Right diagnosis but wrong prescription

Image result for amazonAmazon announced on 30 January that it plans to team up with Warren Buffett’s Berkshire Hathaway and JP Morgan to create a company that helps their US employees find quality care at a reasonable cost.

“The ballooning costs of [healthcare] act as a hungry tapeworm on the American economy,” Buffett said in a statement.

Few details were released; the project is in the early development stage. But the price of shares of leading retail pharmaceutical and insurance firms fell sharply on the news of the initiative.

There’s speculation the plan is to set up a company that will use technology to cut healthcare bills and be run on a non-profit basis. Around 20 per cent of US GDP is absorbed by spending on healthcare. Forecasts suggest this figure will continue to rise for the indefinite future.

The fact that three of America’s leading corporations are addressing this issue is a welcome development. But the creation of a new company is no answer to the intensifying challenge of rising healthcare costs.

Conventional economists argue that excessive costs in any industry can only persist where there is no competition. They blame high US healthcare costs on the dominance of a small number of insurance companies capable of providing collective insurance on the scale the US economy needs, oligopolistic trends in the US pharmaceutical industry and the medical profession’s control over recruitment and training of physicians.

Their answer is action to break down monopolies and barriers to entry. The new healthcare service provider for companies that employ about 1m people is the type of thing they want more of.

In the UK, the NHS is the dominant healthcare service provider. Conventional economists find this unacceptable and press for ways for competition to be introduced. In the past 30 years, there have been initiatives designed to give GPs more power to choose hospitals and hospitals greater choice in their product and service purchases.

Economics2030 argues these initiatives are not without merit but fail to tackle the key issue.

For all healthcare workers — whether they are doctors, nurses, ambulance personnel or support staff – the principal challenge is finding information efficiently about patients as they interact with the healthcare industry.

Treatment is a fraction of the total cost of healthcare.
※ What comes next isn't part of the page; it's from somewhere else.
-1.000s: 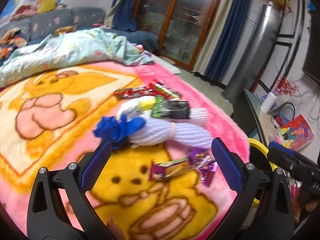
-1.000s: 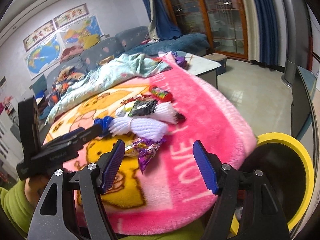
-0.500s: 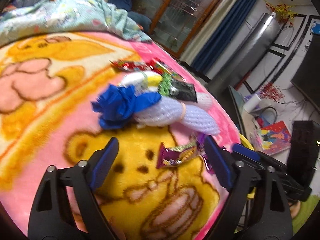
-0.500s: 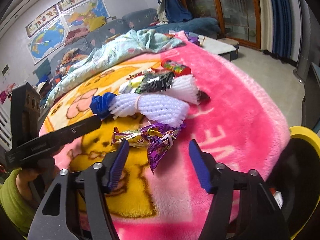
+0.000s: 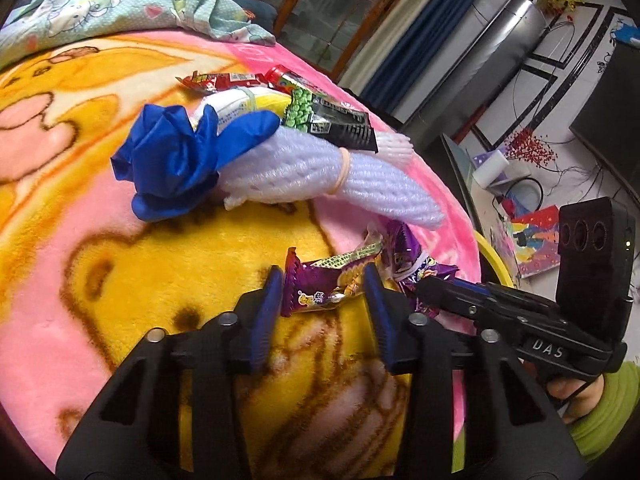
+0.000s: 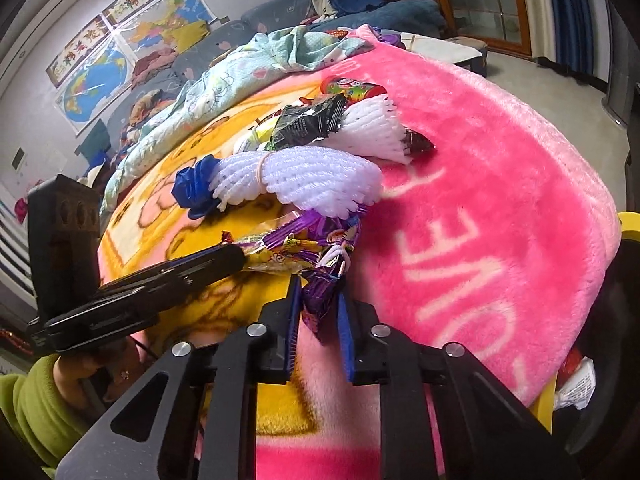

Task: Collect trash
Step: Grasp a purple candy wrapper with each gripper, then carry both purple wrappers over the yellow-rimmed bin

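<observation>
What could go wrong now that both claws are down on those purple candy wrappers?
The left gripper is closing around one purple wrapper, while the right gripper pinches only a thin tail of another; that tail might slip free. The two wrappers lie touching, so lifting one could drag the other. The foam net sits close by and might get nudged.

Right hand-held gripper [image 6: 318,316]: blue pads closed on a crumpled purple snack wrapper [image 6: 322,300]. Left hand-held gripper [image 6: 224,260]: enters from the left, borne by a hand [image 6: 100,368] in a green sleeve [image 6: 36,408]; tip at a purple-yellow candy wrapper [image 6: 284,254]; jaws closing. Pink plush blanket [image 6: 500,208], bear print: white foam fruit nets [image 6: 316,178], one banded; blue glove [image 6: 196,192]; black snack packet [image 6: 312,120]; red-capped tube [image 6: 352,86]. Yellow-rimmed bin [image 6: 628,226] at right edge. Wall maps [image 6: 100,76] behind.
</observation>
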Action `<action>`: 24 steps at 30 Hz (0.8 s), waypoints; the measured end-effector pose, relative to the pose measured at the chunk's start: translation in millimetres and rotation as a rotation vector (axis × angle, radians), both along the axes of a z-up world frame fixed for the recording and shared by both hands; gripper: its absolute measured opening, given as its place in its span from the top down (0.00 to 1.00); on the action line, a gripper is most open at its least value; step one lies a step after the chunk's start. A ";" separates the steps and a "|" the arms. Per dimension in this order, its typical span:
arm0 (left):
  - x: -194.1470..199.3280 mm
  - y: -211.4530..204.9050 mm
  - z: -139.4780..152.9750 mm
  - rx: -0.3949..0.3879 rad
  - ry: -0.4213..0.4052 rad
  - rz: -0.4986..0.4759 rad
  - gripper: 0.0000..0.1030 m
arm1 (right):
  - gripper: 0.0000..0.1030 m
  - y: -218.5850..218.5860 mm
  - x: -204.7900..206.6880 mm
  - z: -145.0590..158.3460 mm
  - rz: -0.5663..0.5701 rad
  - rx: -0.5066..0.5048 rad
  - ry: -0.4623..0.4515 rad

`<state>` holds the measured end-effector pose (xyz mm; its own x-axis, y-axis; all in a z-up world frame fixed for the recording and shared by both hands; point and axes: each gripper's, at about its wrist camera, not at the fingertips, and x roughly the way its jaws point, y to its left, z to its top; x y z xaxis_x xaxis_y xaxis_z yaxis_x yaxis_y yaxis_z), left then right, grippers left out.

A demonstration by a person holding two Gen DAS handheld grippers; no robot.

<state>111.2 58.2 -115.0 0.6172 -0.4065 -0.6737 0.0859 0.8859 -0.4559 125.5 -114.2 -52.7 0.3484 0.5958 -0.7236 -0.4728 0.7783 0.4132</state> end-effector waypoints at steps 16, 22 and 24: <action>-18.2 -12.9 21.4 0.008 -0.043 -0.089 0.77 | 0.89 -27.4 -22.6 15.4 -0.012 -0.002 0.020; -23.7 -19.1 34.8 0.006 -0.077 -0.103 0.78 | 0.89 -36.4 -28.9 24.0 -0.029 0.008 0.013; -24.6 -20.4 38.6 0.001 -0.085 -0.107 0.78 | 0.89 -40.4 -31.4 25.9 -0.039 0.007 0.014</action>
<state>86.5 37.8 -76.4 0.6254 -0.4723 -0.6212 0.2185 0.8702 -0.4416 94.1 -154.6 -26.8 0.3615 0.5869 -0.7244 -0.4362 0.7932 0.4250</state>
Most resources are devoted to getting relevant patient information.

The productivity of the industry measured by time spent on individual patients could be increased by at least 100 per cent if that was freely shared.

Perversely, more competition among insurance companies is exactly the wrong diagnosis.

That is because insurers make superior profits in healthcare by capturing detailed information about individuals that can be used to charge a premium for those it does insure and reject those unable to pay the prices their health record require.

This flaw is only partly offset when a health company is run on a non-profit basis. Non-profit firms still pay their senior managers massive salaries and seek to monopolise patient data like their for profit counterparts do.

Reducing health costs requires all patient data to be freely available to service providers. This would allow them to compete both in terms of price and quality.

The data upon which effective value creation in healthcare depends must be held securely and provided on a non-profit basis and preferably free.

It might be that Amazon, Berkshire Hathaway and JP Morgan are thinking in such terms.

But their track record suggests they aren’t.